Morgan v. City of Cincinnati

Decision Date13 August 1986
Docket NumberNo. 85-1592,85-1592
Citation25 OBR 337,25 Ohio St.3d 285,496 N.E.2d 468
Parties, 25 O.B.R. 337 MORGAN et al., Appellants, v. CITY OF CINCINNATI, Appellee.
CourtOhio Supreme Court

Syllabus by the Court

Where a civil service employee shows that a promotion to which he was entitled was delayed as the result of actions taken by a municipality in violation of R.C. 124.44, that employee is entitled to recover back pay and seniority for the period of the delay. (State ex rel. Gibbons v. Cleveland [1984], 9 Ohio St.3d 216, 459 N.E.2d 892, limited.)

Appellants, Robert L. Morgan and Michael L. Hines, are classified civil service employees and sworn members of the Police Division of appellee, city of Cincinnati. Morgan and Hines brought the instant action, alleging that each had been delayed in his promotion to the rank of police captain due to actions taken knowingly and in bad faith by appellee's safety director. Each sought restoration of lost seniority and back pay.

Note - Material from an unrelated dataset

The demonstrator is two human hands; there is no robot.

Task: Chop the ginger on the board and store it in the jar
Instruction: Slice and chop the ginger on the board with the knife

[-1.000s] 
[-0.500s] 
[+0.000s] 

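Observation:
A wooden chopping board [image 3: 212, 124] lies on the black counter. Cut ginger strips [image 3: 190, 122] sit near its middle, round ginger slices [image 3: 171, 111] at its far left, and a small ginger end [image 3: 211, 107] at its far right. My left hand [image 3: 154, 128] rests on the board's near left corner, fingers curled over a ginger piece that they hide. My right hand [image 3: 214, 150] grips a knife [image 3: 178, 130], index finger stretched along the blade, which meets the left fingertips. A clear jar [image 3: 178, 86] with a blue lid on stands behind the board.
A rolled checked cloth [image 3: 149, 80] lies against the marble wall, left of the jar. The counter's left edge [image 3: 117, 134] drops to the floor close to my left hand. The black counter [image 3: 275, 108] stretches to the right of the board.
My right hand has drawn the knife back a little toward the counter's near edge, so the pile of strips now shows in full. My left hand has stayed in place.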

The relevant facts, as stipulated, are as follows:

On November 8, 1975, a vacancy in the rank of police captain was created as the result of the incumbent's resignation. Four days later, a request to fill the vacancy was transmitted to appellee's safety director for forwarding to the civil service commission. At the time, there was no existing eligible list from which to make a promotion to the vacant position. Therefore, by R.C. 124.44, the civil service commission would have been required to hold a competitive examination for the rank of captain within sixty days of the vacancy, January 7, 1976. When the request to fill the vacancy was made, appellants Morgan and Hines each had sufficient time in grade as police lieutenants to qualify to take a timely administered competitive promotional examination for the rank of police captain. However, on November 12, 1975, two police lieutenants who did not have sufficient time in grade to so qualify sent a joint request to delay the examination until after March 10, 1976, so that they could establish the requisite time in grade requirements. As requested, the competitive examination was delayed until March 18, 1976, or one hundred thirty-one days after the vacancy occurred. As a result of the delay, the two previously ineligible lieutenants became eligible to take the exam, along with, inter alia, Morgan and Hines, who would have been eligible to take a timely administered examination.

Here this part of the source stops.